_What this task involves:_
In the data, extract each line that holds the string "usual".

_Records supplied:_
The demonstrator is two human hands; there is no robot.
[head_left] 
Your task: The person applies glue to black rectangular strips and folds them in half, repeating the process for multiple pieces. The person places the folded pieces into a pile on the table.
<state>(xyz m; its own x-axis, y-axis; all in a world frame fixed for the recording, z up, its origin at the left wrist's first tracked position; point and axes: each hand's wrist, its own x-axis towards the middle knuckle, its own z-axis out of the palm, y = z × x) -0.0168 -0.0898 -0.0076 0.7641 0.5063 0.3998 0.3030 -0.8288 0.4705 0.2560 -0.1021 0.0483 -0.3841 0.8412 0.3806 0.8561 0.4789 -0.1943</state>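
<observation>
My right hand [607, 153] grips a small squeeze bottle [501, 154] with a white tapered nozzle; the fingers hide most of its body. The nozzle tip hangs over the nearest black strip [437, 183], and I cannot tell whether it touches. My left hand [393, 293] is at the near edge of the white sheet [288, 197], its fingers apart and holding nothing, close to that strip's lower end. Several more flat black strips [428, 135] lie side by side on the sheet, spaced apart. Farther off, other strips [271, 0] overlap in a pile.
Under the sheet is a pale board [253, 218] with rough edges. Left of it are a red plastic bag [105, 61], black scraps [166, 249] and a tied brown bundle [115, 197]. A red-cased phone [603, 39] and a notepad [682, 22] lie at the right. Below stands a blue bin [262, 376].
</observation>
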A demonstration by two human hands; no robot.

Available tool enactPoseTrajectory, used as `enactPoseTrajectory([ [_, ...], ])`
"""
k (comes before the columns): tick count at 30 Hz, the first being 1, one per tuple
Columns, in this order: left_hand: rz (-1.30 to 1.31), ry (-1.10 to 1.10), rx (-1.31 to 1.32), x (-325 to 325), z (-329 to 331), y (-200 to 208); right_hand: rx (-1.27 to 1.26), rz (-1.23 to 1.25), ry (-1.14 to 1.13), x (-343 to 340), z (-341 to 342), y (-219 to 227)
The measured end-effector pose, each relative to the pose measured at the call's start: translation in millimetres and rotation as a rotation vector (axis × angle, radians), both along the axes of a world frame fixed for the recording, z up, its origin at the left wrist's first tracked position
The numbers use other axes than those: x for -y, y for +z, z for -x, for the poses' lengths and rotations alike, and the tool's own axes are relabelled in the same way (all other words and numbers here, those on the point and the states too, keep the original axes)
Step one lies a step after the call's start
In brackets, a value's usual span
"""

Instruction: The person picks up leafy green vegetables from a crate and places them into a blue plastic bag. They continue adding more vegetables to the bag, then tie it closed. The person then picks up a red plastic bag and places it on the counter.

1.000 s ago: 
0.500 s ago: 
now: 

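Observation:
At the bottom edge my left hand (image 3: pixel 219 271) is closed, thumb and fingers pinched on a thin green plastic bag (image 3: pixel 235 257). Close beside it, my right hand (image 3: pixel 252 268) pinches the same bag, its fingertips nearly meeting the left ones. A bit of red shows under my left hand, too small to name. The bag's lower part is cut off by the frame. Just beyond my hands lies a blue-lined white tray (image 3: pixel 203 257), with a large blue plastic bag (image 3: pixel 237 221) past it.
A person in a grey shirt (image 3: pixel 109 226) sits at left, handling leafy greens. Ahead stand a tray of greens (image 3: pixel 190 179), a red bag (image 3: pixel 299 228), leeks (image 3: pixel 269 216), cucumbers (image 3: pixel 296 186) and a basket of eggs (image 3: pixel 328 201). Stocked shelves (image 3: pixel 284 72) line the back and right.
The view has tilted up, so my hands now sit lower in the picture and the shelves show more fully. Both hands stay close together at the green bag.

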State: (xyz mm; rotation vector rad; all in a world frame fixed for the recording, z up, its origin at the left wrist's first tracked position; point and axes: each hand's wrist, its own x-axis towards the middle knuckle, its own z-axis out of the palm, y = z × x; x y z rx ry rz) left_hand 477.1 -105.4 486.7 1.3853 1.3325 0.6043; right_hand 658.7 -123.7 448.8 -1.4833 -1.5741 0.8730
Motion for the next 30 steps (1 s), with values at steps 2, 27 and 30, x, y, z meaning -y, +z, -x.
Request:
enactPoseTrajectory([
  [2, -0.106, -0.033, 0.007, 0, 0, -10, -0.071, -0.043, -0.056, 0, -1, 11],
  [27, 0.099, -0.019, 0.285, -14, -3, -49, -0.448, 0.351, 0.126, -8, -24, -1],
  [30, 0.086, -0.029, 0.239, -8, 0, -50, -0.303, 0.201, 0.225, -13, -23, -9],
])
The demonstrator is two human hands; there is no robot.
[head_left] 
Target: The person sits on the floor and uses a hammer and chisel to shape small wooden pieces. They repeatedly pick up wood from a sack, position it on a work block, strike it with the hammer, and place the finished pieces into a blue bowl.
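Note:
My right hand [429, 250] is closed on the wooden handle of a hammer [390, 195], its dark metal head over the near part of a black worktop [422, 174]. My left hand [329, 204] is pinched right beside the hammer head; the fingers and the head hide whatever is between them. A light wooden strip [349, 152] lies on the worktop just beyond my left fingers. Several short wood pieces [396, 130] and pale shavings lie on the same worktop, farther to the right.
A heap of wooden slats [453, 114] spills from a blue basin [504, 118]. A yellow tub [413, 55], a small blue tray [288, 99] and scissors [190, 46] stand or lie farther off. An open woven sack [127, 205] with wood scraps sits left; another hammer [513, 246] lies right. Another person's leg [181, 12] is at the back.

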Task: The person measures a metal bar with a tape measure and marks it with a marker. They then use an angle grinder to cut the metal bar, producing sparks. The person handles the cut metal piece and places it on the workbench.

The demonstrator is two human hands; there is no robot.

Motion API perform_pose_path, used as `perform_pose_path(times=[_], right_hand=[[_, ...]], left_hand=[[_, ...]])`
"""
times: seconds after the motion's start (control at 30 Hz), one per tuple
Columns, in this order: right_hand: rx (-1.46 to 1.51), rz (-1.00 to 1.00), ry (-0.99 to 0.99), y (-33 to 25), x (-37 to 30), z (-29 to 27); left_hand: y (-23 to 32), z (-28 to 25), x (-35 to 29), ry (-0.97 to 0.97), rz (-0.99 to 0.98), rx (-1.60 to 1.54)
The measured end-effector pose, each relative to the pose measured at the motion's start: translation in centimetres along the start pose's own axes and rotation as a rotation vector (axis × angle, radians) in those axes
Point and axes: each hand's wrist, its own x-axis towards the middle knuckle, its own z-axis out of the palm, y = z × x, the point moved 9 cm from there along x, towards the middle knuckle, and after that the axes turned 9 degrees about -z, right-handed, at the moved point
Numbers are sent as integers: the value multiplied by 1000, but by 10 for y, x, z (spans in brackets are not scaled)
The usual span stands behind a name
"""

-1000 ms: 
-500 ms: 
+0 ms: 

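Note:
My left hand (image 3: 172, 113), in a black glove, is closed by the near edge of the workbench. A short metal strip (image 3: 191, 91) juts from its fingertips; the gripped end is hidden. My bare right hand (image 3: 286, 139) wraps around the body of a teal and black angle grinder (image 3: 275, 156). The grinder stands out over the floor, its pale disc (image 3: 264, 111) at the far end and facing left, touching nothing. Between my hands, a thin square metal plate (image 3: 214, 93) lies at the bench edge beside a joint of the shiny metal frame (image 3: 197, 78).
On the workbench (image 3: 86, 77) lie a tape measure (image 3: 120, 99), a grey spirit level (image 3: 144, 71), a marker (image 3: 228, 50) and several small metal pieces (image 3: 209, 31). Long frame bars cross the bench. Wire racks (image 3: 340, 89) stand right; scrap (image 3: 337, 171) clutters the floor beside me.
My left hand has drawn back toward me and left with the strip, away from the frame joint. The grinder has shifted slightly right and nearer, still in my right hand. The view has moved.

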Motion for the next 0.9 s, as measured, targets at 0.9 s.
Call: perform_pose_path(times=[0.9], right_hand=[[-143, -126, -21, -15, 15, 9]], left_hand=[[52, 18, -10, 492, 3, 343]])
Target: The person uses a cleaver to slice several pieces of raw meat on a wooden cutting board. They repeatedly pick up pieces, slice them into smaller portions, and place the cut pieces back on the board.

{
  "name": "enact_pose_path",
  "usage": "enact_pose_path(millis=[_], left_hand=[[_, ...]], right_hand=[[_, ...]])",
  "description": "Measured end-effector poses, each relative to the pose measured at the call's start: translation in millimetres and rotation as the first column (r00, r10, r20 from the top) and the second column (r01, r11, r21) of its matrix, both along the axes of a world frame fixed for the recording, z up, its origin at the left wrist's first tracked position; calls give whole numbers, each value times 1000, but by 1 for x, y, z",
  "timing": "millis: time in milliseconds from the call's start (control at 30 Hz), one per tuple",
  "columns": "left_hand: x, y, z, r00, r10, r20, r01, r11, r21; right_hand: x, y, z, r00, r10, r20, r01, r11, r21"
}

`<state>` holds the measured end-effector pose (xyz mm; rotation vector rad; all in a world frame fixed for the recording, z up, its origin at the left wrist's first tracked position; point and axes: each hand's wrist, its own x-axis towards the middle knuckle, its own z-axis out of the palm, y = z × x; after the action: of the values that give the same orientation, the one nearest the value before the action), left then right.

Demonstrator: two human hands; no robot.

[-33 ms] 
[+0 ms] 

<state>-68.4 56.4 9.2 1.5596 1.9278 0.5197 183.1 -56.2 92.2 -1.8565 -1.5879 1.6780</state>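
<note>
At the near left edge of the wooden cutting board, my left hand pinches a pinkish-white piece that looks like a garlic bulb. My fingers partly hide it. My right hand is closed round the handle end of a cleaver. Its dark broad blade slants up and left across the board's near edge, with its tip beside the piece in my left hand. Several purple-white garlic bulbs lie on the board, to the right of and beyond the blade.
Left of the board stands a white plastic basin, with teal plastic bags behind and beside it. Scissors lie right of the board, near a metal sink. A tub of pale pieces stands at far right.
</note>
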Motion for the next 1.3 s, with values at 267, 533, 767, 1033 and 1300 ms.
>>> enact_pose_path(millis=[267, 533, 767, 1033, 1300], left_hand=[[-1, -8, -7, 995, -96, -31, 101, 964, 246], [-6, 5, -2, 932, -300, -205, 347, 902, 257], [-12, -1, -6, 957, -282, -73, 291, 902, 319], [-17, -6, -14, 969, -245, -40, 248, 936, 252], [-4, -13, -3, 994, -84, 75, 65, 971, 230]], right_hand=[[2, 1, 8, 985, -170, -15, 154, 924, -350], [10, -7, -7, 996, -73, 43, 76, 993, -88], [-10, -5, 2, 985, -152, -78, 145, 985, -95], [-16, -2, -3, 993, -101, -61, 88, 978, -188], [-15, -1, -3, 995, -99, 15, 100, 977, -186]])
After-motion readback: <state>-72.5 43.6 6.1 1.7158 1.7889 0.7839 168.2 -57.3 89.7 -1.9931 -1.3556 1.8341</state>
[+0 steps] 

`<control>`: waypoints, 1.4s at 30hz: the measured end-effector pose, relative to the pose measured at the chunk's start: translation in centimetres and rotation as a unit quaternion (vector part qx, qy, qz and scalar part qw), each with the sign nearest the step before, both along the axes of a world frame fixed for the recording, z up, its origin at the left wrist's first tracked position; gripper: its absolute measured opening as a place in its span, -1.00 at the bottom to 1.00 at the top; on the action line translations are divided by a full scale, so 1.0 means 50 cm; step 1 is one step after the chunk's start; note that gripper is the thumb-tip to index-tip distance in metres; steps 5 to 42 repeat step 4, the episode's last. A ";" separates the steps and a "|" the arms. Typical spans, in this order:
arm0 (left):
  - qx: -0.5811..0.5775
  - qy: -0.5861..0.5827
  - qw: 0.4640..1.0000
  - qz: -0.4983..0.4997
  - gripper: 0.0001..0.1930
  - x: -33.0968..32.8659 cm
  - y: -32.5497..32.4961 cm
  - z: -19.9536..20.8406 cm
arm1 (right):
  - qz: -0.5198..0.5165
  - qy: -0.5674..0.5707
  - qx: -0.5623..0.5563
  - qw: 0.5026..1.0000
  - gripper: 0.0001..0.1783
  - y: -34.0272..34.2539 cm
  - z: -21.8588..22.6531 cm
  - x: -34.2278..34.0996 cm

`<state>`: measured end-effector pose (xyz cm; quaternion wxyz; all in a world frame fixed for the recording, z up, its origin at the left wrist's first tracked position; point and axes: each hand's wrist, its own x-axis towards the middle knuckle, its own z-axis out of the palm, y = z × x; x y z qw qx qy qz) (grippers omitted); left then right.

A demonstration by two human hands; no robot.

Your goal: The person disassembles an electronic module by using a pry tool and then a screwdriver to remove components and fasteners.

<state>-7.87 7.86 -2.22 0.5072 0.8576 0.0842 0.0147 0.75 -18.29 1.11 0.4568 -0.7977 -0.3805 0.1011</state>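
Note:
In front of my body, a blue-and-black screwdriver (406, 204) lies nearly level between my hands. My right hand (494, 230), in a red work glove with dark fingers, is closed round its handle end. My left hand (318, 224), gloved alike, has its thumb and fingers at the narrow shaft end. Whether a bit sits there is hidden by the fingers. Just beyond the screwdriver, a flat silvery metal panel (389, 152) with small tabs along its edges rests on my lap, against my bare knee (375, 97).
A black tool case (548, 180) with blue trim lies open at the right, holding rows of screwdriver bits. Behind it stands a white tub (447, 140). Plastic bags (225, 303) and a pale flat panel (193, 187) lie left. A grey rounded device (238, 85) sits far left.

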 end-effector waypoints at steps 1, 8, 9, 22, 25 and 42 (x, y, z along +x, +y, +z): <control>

_Exercise result:_
In brackets, a value's usual span
The usual span stands behind a name

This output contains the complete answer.